*PROBLEM DESCRIPTION*
Only certain lines below are wanted: those starting at the line containing "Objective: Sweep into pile" and ending at the line containing "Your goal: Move", both included, each retyped exactly.

====== RECORDS FOR PROCESSING ======

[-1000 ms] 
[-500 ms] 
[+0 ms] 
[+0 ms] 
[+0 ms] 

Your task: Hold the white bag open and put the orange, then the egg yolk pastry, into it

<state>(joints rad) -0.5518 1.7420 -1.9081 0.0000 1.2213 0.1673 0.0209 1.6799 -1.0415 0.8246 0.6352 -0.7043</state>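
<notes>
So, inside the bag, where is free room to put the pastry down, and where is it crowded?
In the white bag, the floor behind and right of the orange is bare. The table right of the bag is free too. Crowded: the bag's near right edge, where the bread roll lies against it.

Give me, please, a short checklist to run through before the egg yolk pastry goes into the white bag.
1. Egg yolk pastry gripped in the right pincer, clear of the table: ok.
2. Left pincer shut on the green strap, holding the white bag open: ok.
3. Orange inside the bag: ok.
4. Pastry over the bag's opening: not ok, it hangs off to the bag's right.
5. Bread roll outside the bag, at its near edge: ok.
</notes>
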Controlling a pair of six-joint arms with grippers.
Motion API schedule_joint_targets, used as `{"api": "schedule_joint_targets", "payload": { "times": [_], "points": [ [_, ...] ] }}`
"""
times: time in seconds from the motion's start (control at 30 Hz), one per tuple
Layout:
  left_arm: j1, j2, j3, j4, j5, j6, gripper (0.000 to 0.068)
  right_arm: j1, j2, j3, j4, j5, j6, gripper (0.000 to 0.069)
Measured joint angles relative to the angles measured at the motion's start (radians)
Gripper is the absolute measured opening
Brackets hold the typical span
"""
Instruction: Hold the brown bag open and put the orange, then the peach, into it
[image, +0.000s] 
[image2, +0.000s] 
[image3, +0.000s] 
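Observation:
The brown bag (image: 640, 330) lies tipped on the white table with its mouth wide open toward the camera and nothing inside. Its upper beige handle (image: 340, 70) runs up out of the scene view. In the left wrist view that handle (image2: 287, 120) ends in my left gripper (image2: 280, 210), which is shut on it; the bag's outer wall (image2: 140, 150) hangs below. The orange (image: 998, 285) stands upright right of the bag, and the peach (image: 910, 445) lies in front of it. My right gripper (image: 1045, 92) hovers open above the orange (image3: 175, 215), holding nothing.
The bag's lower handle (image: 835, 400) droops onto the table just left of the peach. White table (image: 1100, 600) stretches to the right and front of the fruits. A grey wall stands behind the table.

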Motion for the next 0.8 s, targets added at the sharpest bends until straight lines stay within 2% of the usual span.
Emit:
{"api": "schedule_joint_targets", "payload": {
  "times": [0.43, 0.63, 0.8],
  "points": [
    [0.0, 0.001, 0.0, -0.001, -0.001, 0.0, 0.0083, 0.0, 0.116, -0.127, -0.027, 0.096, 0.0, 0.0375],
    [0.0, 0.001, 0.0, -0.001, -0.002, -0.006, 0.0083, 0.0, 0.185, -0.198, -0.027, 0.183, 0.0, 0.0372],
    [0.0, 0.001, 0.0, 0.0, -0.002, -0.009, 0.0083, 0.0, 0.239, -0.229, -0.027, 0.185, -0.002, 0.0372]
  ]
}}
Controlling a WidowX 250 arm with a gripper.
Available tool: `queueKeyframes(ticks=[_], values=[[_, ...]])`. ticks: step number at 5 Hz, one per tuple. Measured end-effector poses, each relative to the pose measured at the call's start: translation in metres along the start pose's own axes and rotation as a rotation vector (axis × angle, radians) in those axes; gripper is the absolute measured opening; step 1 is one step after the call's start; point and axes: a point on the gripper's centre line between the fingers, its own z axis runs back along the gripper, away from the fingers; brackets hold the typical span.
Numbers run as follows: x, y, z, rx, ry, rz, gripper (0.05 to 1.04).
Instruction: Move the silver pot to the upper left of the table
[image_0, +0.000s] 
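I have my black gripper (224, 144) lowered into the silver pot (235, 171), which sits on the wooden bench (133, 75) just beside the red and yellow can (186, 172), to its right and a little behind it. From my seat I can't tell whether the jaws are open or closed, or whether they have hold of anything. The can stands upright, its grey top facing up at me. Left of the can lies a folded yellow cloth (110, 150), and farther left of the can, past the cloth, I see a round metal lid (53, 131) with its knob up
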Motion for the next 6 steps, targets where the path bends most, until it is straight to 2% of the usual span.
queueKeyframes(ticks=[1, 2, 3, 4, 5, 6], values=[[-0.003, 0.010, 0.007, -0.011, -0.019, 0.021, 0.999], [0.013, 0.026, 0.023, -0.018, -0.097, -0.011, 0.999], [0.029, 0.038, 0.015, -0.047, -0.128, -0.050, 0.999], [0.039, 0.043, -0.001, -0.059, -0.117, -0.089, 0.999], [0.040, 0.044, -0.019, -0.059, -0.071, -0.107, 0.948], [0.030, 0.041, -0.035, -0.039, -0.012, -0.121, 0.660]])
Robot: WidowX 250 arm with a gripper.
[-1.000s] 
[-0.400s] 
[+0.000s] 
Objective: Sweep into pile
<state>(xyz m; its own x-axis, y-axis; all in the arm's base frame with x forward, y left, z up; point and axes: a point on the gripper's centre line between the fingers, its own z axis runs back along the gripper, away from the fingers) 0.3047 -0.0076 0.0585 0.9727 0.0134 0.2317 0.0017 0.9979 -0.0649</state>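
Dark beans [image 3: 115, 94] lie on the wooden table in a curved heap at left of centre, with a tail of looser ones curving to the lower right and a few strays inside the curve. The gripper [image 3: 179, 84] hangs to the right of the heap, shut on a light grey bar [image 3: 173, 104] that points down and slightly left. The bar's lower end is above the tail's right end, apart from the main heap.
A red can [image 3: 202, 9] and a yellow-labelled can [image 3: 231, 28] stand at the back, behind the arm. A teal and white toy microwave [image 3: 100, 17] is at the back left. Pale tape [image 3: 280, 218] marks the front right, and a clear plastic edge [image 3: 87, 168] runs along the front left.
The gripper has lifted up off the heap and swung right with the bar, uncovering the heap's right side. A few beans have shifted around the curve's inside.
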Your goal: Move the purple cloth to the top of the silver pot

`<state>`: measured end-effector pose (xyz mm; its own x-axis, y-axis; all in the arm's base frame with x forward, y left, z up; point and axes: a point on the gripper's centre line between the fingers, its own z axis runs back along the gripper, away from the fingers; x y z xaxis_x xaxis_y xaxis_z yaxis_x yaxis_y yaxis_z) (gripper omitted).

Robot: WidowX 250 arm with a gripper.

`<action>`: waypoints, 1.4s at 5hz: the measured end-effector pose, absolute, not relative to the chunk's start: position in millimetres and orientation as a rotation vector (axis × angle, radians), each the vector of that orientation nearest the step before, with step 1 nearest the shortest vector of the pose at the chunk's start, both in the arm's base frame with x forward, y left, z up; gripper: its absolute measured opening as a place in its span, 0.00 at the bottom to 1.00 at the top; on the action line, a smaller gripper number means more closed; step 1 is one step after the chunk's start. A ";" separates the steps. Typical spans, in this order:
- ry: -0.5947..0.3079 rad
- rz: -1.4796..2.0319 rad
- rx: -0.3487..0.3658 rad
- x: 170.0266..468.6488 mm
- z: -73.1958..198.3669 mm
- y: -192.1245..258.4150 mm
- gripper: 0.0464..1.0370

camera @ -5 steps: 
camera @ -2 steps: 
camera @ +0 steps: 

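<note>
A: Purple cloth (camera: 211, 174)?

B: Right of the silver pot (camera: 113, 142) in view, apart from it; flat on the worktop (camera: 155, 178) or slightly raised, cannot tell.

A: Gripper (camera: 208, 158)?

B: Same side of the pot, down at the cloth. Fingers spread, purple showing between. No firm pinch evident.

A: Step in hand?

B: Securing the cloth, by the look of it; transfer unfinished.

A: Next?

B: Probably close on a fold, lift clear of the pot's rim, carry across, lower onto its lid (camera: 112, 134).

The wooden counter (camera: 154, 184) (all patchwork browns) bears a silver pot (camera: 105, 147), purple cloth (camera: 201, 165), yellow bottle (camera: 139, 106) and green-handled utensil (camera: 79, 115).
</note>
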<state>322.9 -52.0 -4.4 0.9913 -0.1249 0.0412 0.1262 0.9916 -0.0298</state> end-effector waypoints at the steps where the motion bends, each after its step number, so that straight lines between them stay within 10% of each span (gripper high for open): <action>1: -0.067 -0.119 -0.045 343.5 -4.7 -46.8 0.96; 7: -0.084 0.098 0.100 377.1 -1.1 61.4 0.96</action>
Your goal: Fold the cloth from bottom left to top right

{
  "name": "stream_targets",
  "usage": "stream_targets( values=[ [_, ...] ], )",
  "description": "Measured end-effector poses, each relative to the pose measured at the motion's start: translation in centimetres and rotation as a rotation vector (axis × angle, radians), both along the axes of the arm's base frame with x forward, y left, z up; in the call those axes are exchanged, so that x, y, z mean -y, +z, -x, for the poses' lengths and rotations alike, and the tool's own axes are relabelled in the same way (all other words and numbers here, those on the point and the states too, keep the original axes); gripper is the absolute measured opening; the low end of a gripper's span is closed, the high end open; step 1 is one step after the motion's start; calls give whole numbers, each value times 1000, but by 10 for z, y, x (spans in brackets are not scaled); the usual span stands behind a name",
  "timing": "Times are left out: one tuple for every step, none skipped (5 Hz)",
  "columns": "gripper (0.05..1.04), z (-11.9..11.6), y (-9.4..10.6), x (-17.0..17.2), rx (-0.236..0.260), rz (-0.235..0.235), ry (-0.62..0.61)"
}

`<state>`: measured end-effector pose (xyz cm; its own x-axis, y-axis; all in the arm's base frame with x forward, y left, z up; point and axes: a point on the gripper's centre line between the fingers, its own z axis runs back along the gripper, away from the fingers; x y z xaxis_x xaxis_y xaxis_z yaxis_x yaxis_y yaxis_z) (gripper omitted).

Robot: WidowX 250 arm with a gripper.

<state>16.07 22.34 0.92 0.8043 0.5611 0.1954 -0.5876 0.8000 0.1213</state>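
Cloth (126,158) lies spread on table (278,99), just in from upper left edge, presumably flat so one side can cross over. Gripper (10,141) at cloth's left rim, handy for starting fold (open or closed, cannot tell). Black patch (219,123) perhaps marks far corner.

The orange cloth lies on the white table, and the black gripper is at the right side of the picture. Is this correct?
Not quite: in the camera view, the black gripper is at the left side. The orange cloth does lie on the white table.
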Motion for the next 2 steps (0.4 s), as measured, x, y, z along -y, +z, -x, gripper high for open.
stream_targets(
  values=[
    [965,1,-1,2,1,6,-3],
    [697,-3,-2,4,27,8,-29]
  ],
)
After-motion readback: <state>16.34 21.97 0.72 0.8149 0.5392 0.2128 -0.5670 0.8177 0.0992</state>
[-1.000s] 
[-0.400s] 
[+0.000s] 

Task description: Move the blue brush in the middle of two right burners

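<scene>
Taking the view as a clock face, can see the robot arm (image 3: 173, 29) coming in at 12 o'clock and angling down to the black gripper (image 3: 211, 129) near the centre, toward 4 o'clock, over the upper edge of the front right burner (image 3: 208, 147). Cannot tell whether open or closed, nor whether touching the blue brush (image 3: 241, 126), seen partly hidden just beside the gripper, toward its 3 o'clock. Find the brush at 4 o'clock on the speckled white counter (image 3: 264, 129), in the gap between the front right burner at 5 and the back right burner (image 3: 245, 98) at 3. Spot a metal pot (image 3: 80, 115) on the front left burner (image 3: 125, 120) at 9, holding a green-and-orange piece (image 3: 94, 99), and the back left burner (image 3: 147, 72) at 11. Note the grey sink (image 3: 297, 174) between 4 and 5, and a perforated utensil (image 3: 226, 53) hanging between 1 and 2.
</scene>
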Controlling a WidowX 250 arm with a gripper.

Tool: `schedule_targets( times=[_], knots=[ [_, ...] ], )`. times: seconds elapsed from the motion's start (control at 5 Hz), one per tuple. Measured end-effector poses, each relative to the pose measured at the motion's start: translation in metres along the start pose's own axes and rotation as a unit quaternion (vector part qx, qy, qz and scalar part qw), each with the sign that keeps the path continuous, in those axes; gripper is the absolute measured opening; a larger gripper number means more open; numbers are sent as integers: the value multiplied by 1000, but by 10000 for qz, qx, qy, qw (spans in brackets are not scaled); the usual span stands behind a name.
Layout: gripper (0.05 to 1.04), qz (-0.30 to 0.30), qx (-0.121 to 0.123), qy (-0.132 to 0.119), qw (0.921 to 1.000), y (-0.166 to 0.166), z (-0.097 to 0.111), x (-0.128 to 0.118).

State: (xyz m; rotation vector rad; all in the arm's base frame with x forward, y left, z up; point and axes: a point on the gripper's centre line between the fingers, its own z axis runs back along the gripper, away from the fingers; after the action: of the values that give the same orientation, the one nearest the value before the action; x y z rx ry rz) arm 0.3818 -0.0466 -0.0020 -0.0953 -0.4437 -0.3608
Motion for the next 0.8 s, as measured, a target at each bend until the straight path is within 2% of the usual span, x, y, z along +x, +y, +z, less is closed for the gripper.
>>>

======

*RESULT OF THIS EXERCISE*
Objective: Sweep into pile
<state>(xyz m; its own x-axis, y-axis; all in the arm's base frame with x forward, y left, z up; point and axes: a point on the gripper's centre line between the fingers, its own z axis runs back along the gripper, away from the fingers) 0.3047 -0.0076 0.0585 0.9727 0.0134 0.2317 0.0017 0.9979 -0.0649</state>
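Dark beans [image 3: 115, 94] lie on the wooden table in a curved heap at left of centre, with a tail of looser ones curving to the lower right and a few strays inside the curve. The gripper [image 3: 179, 84] hangs to the right of the heap, shut on a light grey bar [image 3: 173, 104] that points down and slightly left. The bar's lower end is above the tail's right end, apart from the main heap.
A red can [image 3: 202, 9] and a yellow-labelled can [image 3: 231, 28] stand at the back, behind the arm. A teal and white toy microwave [image 3: 100, 17] is at the back left. Pale tape [image 3: 280, 218] marks the front right, and a clear plastic edge [image 3: 87, 168] runs along the front left.
The gripper has lifted up off the heap and swung right with the bar, uncovering the heap's right side. A few beans have shifted around the curve's inside.
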Your goal: Move the purple cloth to the top of the silver pot

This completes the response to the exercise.